Mario Sandoval ditangkap Rabu di rumahnya di dekat Paris, setelah pihak berwenang Prancis memberikan lampu hijau terakhir untuk ekstradisinya. Keputusan ini mengakhiri pergulatan hukum selama delapan tahun.
Pria berusia 66 tahun yang tinggal di Prancis sejak 1985 dan memperoleh kewarganegaraan Prancis dengan sedikit diketahui identitas lengkapnya, dikirim kembali dengan pesawat yang meninggalkan Paris sekitar tengah malam pada Minggu.
"Semuanya terjadi seperti yang diharapkan," kata seorang pengacara untuk negara Argentina, dinukil dari AFP, Senin 16 Desember 2019.
Argentina mencurigai bahwa Sandoval ambil bagian dalam lebih dari 500 kasus penculikan, penyiksaan, dan pembunuhan pada saat sekitar 30.000 orang ‘hilang’ selama kediktatoran militer 1976-83.
Tetapi ekstradisi hanya menyangkut dugaan penculikan Hernan Abriata pada Oktober 1976, seorang mahasiswa arsitektur yang mayatnya belum pernah ditemukan.
Otoritas Argentina mengatakan para penyelidik memiliki beberapa laporan saksi yang menghubungkan Sandoval, yang dikenal di sana sebagai ‘tukang jagal’ kediktatoran, dengan pembunuhan Abriata.
Pengacara Sandoval berpendapat bahwa ia tidak akan mendapatkan pengadilan yang adil di Argentina.

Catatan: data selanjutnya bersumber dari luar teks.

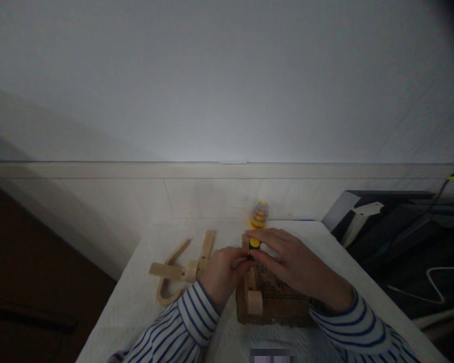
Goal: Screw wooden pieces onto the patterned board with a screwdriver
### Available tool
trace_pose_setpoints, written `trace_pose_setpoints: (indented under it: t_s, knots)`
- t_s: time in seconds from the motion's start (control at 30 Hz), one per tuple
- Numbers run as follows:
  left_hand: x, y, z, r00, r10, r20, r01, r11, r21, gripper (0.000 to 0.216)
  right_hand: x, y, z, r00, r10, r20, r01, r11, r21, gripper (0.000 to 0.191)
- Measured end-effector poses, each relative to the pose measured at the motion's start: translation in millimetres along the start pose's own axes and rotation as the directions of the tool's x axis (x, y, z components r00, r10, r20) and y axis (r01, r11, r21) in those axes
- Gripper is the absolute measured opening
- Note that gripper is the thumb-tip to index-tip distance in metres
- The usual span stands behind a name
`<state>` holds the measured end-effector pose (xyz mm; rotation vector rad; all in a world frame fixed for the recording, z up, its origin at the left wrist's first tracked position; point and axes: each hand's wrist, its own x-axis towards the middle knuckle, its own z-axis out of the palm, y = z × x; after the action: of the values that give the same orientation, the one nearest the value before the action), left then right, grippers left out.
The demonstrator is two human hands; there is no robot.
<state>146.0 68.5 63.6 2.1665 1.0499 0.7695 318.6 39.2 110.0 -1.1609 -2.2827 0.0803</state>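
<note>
My left hand is closed, its fingertips pinched on a small part at the top of a wooden board. My right hand curls over the same spot and grips a small yellow-topped tool, probably a screwdriver handle. The board carries a dark engraved pattern and an upright wooden piece along its left edge. Both sleeves are white with blue stripes.
A loose wooden assembly of curved and straight pieces lies left of my hands on the white table. A clear and yellow container stands behind the board. Dark equipment and cables sit at the right. A wall rises behind.
</note>
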Motion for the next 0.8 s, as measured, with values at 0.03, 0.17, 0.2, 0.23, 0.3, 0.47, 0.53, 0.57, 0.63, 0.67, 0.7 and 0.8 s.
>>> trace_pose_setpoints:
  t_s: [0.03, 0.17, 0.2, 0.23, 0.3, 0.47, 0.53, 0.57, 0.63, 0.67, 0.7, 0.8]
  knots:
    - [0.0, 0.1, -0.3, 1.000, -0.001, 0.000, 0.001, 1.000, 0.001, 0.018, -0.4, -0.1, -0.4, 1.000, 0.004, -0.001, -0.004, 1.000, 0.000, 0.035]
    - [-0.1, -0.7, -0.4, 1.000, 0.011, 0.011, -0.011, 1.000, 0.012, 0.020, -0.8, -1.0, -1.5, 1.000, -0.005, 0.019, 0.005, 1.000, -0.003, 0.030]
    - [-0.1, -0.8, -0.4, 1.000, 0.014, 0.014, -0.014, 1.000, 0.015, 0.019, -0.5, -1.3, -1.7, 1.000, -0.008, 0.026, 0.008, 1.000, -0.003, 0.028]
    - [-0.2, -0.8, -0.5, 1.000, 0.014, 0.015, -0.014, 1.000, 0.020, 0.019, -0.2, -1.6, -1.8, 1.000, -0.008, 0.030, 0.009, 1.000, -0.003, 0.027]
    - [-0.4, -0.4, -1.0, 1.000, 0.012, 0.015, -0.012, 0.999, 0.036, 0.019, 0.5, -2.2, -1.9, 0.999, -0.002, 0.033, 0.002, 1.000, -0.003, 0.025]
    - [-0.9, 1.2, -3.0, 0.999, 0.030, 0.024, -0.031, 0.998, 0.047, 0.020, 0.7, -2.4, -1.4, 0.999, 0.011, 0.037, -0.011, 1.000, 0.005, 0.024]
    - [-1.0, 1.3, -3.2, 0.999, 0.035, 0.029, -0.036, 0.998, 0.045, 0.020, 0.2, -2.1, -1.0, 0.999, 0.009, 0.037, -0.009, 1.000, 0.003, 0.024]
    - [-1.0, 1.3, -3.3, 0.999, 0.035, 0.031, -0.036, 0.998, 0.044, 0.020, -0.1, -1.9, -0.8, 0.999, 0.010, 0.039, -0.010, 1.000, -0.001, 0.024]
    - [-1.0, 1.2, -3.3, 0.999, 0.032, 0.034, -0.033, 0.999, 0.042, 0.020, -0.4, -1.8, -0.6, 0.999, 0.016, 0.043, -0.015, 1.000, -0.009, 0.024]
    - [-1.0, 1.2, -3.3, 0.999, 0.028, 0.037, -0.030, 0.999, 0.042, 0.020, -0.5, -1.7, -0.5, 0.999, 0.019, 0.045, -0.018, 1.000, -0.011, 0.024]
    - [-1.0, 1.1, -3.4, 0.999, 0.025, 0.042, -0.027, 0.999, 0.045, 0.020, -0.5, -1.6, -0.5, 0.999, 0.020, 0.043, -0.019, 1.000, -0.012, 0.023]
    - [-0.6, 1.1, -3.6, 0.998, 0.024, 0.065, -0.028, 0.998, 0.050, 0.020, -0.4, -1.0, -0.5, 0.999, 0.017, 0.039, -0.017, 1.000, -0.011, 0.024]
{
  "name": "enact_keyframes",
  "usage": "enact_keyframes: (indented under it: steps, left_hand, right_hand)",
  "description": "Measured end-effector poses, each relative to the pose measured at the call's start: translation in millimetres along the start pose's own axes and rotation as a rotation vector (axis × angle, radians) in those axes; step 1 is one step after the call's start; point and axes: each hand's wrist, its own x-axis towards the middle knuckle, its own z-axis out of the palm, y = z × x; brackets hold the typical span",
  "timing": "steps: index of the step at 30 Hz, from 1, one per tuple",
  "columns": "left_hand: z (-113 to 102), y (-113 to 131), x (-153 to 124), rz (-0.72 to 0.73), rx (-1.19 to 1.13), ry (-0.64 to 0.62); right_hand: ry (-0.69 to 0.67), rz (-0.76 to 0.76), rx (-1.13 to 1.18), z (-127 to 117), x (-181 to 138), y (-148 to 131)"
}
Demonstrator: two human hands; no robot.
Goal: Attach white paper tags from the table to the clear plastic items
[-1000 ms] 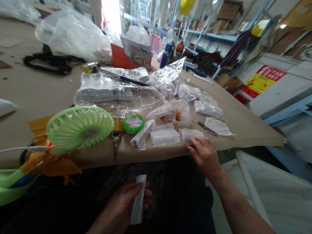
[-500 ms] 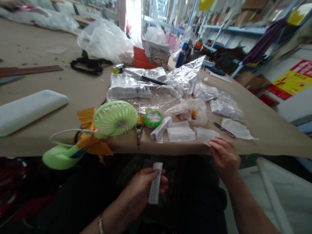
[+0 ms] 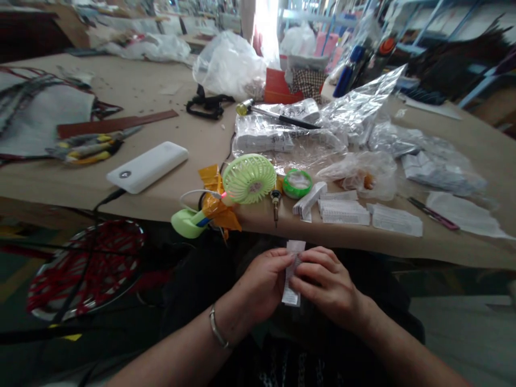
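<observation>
Above my lap, just off the table edge, my left hand [image 3: 266, 279] grips a narrow strip of printed paper labels [image 3: 291, 293] between thumb and fingers. My right hand [image 3: 328, 282] has its fingers closed on the right side of the same labels; whether it pinches a separate one is hidden. On the table ahead lie a folded bundle of labels [image 3: 310, 201], a spread stack of labels [image 3: 344, 212] and another fanned stack [image 3: 397, 219]. A green round tub [image 3: 297, 184] with something white inside stands behind them.
A green fan [image 3: 250, 180] is taped at the table edge beside a metal-tipped tool [image 3: 276, 201]. To the left are a white power bank [image 3: 148, 166] and pliers [image 3: 91, 148]. Clear plastic bags [image 3: 290, 142] lie behind; a dark red cutter [image 3: 433, 214] lies right.
My right hand has left the label stack on the table and come to the labels in my left hand. The view has turned left, showing more of the table there.
</observation>
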Motion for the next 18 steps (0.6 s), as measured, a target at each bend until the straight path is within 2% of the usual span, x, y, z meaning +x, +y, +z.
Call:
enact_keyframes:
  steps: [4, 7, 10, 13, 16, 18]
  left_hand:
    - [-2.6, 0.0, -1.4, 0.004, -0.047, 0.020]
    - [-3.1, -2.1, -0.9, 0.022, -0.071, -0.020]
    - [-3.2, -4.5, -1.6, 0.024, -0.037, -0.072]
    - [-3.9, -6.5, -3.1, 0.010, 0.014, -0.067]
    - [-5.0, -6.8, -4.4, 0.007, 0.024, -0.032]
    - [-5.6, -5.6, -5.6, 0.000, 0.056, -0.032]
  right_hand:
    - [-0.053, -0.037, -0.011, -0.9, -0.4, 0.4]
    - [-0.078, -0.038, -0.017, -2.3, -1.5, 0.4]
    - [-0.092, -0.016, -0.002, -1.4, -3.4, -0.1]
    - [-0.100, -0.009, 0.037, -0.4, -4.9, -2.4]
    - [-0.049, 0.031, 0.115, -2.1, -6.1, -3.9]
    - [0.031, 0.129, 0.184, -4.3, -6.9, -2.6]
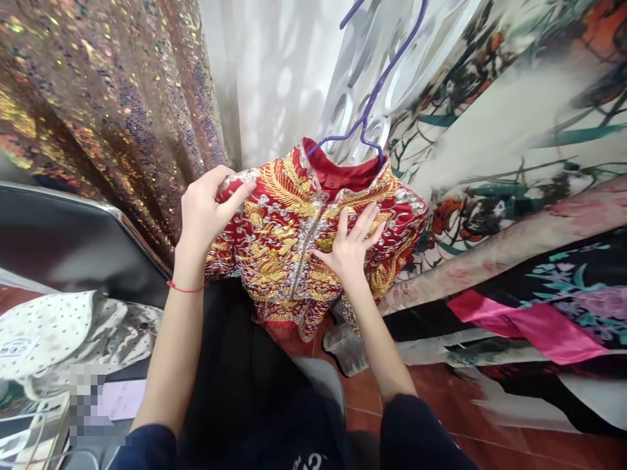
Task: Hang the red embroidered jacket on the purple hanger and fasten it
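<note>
**Inspector:** Your red embroidered jacket hangs on a purple wire hanger, between the sequined curtain and the floral printed fabrics. It looks heavy with gold and silver thread.

**Operator:** Any risks?

**Inspector:** In my judgement, yes. Your left hand pinches the shoulder, fingers closed on it; a tug could slip the jacket off the hanger. Your right hand lies flat, fingers spread, holding nothing; nails could snag the raised embroidery.
</note>
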Action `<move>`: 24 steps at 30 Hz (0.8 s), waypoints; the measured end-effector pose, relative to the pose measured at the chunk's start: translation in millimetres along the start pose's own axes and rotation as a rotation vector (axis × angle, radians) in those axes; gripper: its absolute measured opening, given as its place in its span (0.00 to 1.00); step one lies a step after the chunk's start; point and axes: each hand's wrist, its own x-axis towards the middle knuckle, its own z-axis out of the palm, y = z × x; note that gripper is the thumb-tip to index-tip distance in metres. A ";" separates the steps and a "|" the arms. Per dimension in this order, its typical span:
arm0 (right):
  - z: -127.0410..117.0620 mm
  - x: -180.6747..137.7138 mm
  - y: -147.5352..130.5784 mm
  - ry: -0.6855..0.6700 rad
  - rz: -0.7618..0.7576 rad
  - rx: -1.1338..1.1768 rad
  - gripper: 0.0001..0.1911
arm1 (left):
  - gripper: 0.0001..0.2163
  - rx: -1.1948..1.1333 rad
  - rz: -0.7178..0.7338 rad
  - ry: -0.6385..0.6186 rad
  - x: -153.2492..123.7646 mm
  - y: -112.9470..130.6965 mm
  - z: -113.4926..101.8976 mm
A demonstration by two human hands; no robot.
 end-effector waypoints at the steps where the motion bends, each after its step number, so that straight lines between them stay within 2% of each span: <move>1: -3.8 -3.0 2.3 0.031 -0.019 0.015 0.55 | 0.13 -0.023 0.014 0.008 0.9 -4.6 3.1; 4: -23.2 -2.5 17.8 0.249 -0.045 0.099 0.44 | 0.19 -0.020 0.059 0.024 4.8 -11.6 7.4; 7: -48.4 16.1 40.2 0.467 0.052 0.129 0.32 | 0.20 0.025 0.095 -0.013 14.3 -1.5 8.1; 8: -55.6 25.1 46.1 0.468 0.096 0.134 0.30 | 0.20 0.031 0.118 -0.032 18.8 5.5 9.3; 10: -64.9 42.6 52.5 0.386 0.144 0.163 0.26 | 0.22 0.030 0.180 -0.066 28.3 21.8 15.9; 12: -66.3 54.6 51.1 0.306 0.175 0.182 0.26 | 0.24 0.020 0.230 -0.083 35.7 36.0 28.8; 14: -61.8 58.2 45.0 0.312 0.216 0.173 0.28 | 0.26 0.005 0.240 -0.077 38.7 43.4 45.6; 18: -47.3 51.1 35.0 0.414 0.272 0.151 0.28 | 0.23 -0.017 0.176 0.015 34.7 38.5 71.1; 24: -41.5 50.0 31.9 0.375 0.278 0.230 0.26 | 0.18 -0.026 0.151 0.036 29.7 31.0 69.7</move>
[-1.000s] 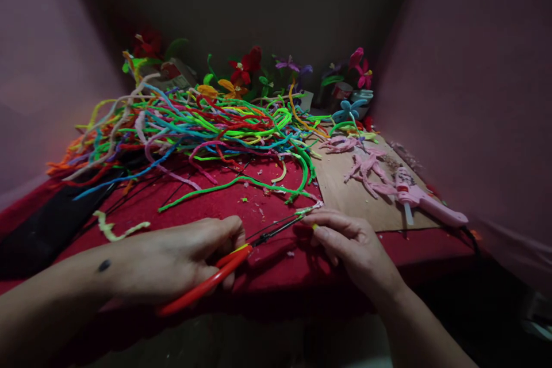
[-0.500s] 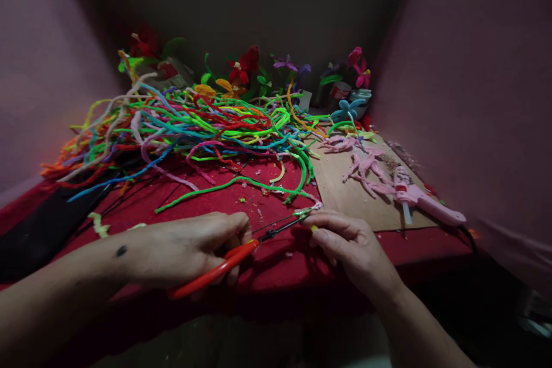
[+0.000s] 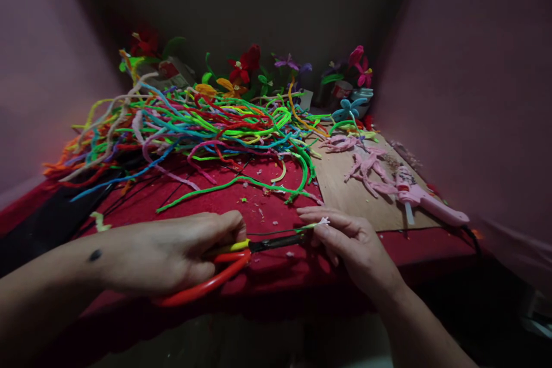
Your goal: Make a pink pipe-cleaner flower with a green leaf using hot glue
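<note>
My left hand (image 3: 185, 250) is closed round the scissors (image 3: 276, 242), which have red-orange and yellow handles. Their dark blades point right, close together, with the tips reaching my right fingers. A thin dark wire stem (image 3: 271, 233) runs just above the blades from my left fingers. Its far end is wrapped in green and topped by a small whitish tuft (image 3: 323, 222). My right hand (image 3: 351, 241) is closed at that end, thumb and fingers bent around it; the exact contact is partly hidden.
Behind my hands lies a heap of coloured pipe cleaners (image 3: 215, 121) on the red cloth (image 3: 224, 198). At right, a cardboard sheet (image 3: 336, 184) carries pink fuzzy pieces (image 3: 368, 169) and a pink glue gun (image 3: 431, 204). Fuzzy flowers (image 3: 245, 63) stand at the back.
The scissors have swung level, and their yellow handle now shows. The tufted stem end has shifted slightly right and down against my right thumb. A yellow bit by my right fingertips no longer shows.
</note>
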The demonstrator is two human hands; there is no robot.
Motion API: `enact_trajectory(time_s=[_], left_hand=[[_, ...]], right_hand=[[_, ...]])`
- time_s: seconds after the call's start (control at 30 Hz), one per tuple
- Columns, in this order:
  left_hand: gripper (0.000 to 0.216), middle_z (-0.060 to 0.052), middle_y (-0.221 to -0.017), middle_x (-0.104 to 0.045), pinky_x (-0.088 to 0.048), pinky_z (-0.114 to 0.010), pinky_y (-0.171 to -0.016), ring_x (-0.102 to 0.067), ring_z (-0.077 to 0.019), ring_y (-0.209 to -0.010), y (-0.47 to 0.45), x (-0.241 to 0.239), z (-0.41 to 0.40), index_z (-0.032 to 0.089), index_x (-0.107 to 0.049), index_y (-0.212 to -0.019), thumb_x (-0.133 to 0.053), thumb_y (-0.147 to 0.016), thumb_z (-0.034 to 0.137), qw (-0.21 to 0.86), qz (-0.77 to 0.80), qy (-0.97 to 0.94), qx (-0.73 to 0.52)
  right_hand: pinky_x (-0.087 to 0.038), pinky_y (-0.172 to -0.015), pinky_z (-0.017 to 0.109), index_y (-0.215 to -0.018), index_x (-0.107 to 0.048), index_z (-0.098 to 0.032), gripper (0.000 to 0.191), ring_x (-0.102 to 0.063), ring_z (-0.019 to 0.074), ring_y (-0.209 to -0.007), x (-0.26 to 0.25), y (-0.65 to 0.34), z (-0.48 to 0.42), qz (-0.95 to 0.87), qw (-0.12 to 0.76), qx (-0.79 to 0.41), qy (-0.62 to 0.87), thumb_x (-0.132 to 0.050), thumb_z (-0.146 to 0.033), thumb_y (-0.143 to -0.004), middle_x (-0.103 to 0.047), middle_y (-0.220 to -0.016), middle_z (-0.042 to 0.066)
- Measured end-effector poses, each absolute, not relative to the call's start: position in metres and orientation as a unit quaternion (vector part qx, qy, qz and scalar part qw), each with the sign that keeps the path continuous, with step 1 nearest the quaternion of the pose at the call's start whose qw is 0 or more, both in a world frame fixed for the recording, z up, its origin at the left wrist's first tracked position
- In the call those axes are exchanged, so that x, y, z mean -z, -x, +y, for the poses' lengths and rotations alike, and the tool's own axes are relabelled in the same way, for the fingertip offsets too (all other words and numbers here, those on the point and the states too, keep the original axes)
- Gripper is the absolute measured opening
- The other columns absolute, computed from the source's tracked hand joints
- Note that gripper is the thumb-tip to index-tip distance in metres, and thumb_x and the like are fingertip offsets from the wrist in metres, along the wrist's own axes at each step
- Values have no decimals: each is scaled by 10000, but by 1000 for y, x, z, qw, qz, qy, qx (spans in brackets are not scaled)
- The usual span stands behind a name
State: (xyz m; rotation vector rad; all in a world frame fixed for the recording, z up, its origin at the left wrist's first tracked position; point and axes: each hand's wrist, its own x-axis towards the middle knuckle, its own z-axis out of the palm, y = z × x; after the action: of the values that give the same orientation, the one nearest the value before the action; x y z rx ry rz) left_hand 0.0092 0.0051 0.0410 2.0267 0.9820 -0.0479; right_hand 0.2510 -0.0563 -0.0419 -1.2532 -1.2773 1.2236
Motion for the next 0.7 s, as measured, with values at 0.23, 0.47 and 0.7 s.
enact_trajectory(time_s=[0.23, 0.47, 0.7], left_hand=[[95, -15, -668, -597, -398, -231, -508, -497, -177, -593, -5, -36, 8, 216, -579, -693, -547, -615, 261, 449, 401, -798, 16], [170, -29, -752, -648, -433, -234, -589, -568, -199, -675, 10, -40, 7, 194, -649, -765, -561, -622, 226, 407, 413, -814, 15], [398, 45, -1021, -645, -457, -209, -708, -555, -241, -977, 84, -22, 31, 260, -557, -1069, -609, -687, 357, 353, 514, -778, -78]], right_hand=[[-262, -392, 191, -939, -704, -160, 315, -375, 45, -419, 44, -250, -58, -470, 473, -530, 524, -616, -411, -770, -564, -613, -2], [-224, -388, 193, -875, -696, -140, 336, -355, 45, -401, 40, -247, -56, -453, 466, -532, 543, -624, -444, -748, -521, -550, -18], [-233, -399, 195, -856, -686, -153, 311, -365, 49, -412, 44, -251, -57, -461, 466, -531, 537, -611, -440, -764, -528, -559, -19]])
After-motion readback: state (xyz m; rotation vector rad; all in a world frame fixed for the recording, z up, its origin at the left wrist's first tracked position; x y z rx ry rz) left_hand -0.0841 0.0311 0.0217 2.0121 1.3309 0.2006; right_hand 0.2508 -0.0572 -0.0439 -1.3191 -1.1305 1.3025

Di mana ia akan menghadapi penyiksaan atau kondisi penahanan yang buruk. Tetapi banding mereka ke Pengadilan Hak Asasi Manusia Eropa untuk mengambil alih kasusnya gagal.
Abriata ditahan di sekolah pelatihan angkatan laut ESMA yang terkenal di Buenos Aires, tempat sekitar 5.000 orang ditahan dan disiksa setelah kudeta militer tahun 1976. Banyak dari mereka dilempar dari pesawat ke laut atau River Plate.
Sophie Thonon, seorang pengacara yang bertindak untuk Argentina, mengatakan kepada AFP bahwa ibu Abriata yang berusia 92 tahun, Beatriz Cantarini de Abriata telah "sangat menunggu" Sandoval untuk "menjelaskan peranan dirinya sendiri di depan pengadilan Argentina".
Sandoval, yang menolak tuduhan itu sebagai dakwaan palsu, melarikan diri dari Argentina setelah junta militer jatuh.
Meskipun berkewarganegaraan Prancis, ia dapat diekstradisi karena dugaan kejahatan terjadi sebelumnya. Sandoval adalah seorang profesor di Institut Studi Amerika Latin Sorbonne di Paris dan Universitas Marne-la-Vallee di luar ibu kota Prancis.
Rekan-rekannya di kedua universitas menyerukan penangkapannya ketika mereka mengenali fotonya selama pergulatan hukumnya. Dewan Negara Prancis, yang memberi nasihat kepada pemerintah tentang masalah hukum, menyetujui ekstradisinya pada Agustus 2018, mendorong Sandoval untuk mengajukan banding.
Dewan Konstitusi menetapkan bahwa tidak ada undang-undang pembatasan yang dapat diterapkan pada kasus ‘sedang berlangsung’, mengutip fakta bahwa jenazah Abriata tidak pernah ditemukan.
"Saya berharap pejabat konsuler akan memastikan bahwa kondisi penahanannya yang menunggu persidangan akan layak dan terbatas pada waktunya," kata pengacara Sandoval, Jerome Rousseau kepada AFP.